The task: Everything in the listing below should be repeated verbatim, apart from the pictures.

** Opening Source data block **

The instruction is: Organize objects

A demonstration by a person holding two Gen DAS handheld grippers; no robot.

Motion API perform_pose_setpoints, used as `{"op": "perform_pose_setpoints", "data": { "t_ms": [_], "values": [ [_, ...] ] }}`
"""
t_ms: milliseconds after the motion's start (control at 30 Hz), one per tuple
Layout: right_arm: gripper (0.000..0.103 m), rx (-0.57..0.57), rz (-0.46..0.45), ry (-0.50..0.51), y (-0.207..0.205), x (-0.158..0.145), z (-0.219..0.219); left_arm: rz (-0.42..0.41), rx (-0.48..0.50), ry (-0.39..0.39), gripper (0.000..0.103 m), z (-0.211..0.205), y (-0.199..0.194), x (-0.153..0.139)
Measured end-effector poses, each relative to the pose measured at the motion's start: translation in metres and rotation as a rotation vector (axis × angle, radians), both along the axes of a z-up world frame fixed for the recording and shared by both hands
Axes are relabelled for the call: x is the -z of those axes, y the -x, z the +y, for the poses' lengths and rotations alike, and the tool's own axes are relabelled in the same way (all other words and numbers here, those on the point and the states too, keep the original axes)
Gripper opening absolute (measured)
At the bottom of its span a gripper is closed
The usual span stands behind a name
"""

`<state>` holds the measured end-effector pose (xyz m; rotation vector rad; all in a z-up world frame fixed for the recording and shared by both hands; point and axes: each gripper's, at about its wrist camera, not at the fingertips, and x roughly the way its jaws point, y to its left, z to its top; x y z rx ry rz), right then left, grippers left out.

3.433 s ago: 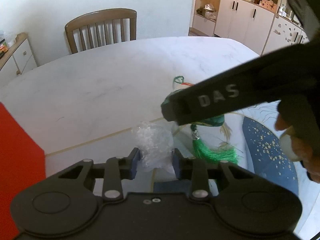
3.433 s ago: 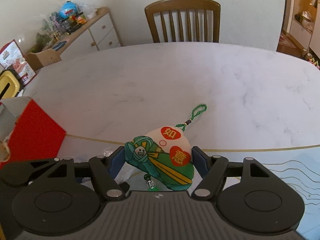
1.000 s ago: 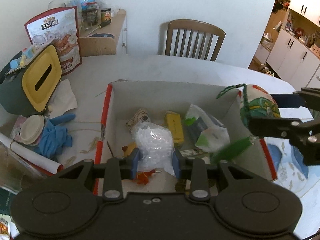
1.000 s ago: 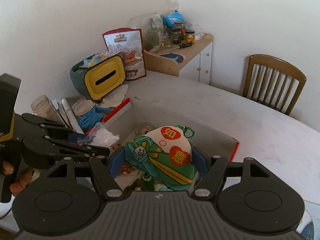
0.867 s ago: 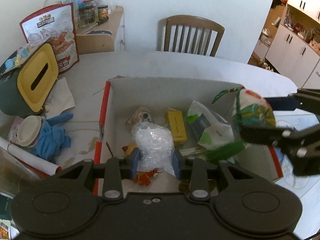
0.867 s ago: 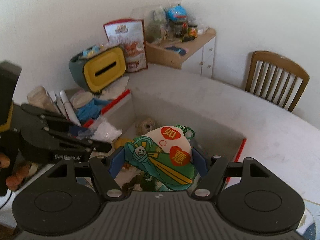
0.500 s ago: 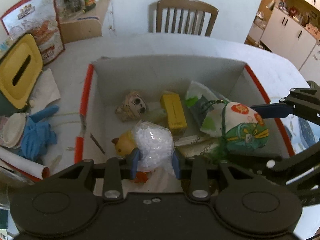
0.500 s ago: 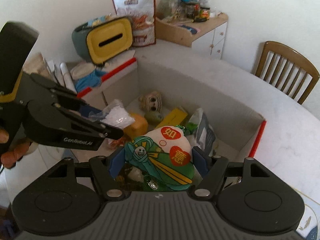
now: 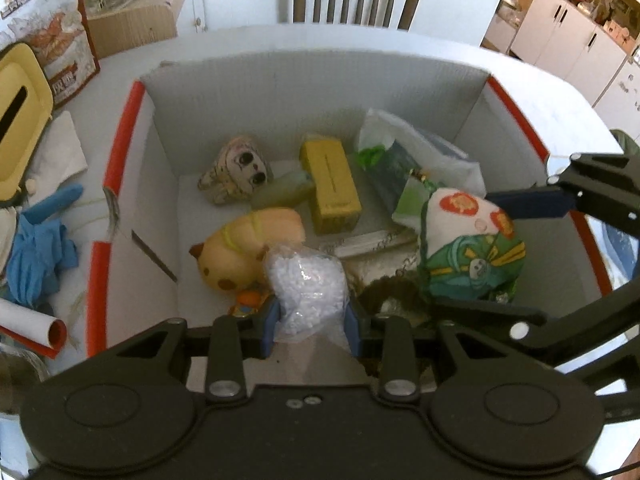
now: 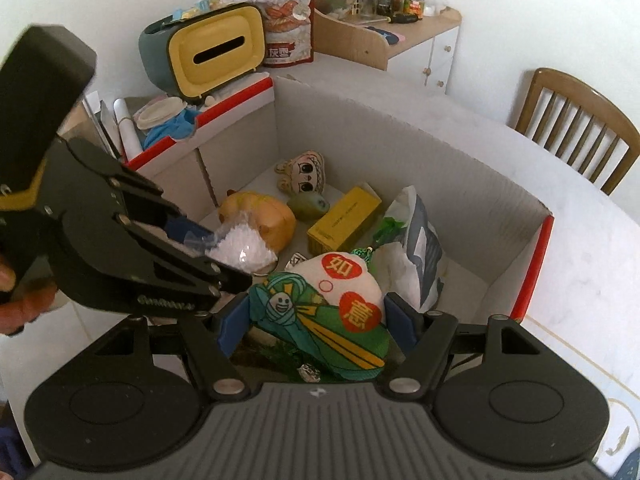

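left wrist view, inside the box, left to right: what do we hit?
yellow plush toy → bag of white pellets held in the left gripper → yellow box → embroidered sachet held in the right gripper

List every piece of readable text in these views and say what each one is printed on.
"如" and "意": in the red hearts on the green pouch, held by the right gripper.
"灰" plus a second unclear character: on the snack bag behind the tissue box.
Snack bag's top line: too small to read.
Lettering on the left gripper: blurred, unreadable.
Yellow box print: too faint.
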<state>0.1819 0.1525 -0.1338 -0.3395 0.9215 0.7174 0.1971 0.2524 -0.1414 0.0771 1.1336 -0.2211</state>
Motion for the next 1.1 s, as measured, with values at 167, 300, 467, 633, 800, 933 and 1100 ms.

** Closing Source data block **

Answer:
The instruction is: Organize objects

A demonstration by a person holding two Gen DAS handheld grippers; no robot.

Motion API perform_pose_setpoints, used as `{"op": "perform_pose_setpoints", "data": { "t_ms": [_], "values": [ [_, ...] ] }}`
"""
t_ms: milliseconds after the motion's start (control at 30 Hz), one per tuple
Layout: right_arm: gripper (0.000..0.103 m), rx (-0.57..0.57), rz (-0.46..0.45), ry (-0.50..0.51), y (-0.207..0.205), x (-0.158..0.145), z (-0.219..0.219); left_arm: rz (-0.42..0.41), rx (-0.48..0.50), ry (-0.39..0.39), gripper (0.000..0.103 m), z (-0.211..0.205), y (-0.199..0.194), x (-0.153..0.139)
Measured end-effector poses, each relative to the pose measured at the motion's start: translation in metres and rotation as a rotation vector (axis × angle, radians), both along the axes of a z-up world frame fixed for the recording and shared by both hands
Axes are relabelled for the call: x is the -z of those axes, y the -x, z the +y, for the poses' lengths and rotations alike, and the tool's own axes are relabelled in the same way (all other words and numbers here, those on the point and the states too, keep the original axes)
Gripper opening absolute (measured)
At the bottom of its span a gripper is closed
The usual span stands behind a name
"""

`<state>` holds the measured end-effector pose (xyz m; rotation vector rad; all in a z-up world frame fixed for the recording and shared by both hands; point and axes: each gripper's, at about its wrist camera, not at the fingertips, and x roughly the way its jaws point, y to its left, z to its top; x y z rx ry rz), right then left, grippers left out.

3.433 s ago: 
3.433 s ago: 
1.000 s ago: 
1.000 s ago: 
0.867 s ago: 
0.867 s ago: 
0.500 s ago: 
0.500 s ago: 
now: 
now: 

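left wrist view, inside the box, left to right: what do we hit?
yellow plush toy → bag of white pellets held in the left gripper → yellow box → embroidered sachet held in the right gripper

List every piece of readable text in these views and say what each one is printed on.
"如" and "意": in the red hearts on the green pouch, held by the right gripper.
"灰" plus a second unclear character: on the snack bag behind the tissue box.
Snack bag's top line: too small to read.
Lettering on the left gripper: blurred, unreadable.
Yellow box print: too faint.
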<state>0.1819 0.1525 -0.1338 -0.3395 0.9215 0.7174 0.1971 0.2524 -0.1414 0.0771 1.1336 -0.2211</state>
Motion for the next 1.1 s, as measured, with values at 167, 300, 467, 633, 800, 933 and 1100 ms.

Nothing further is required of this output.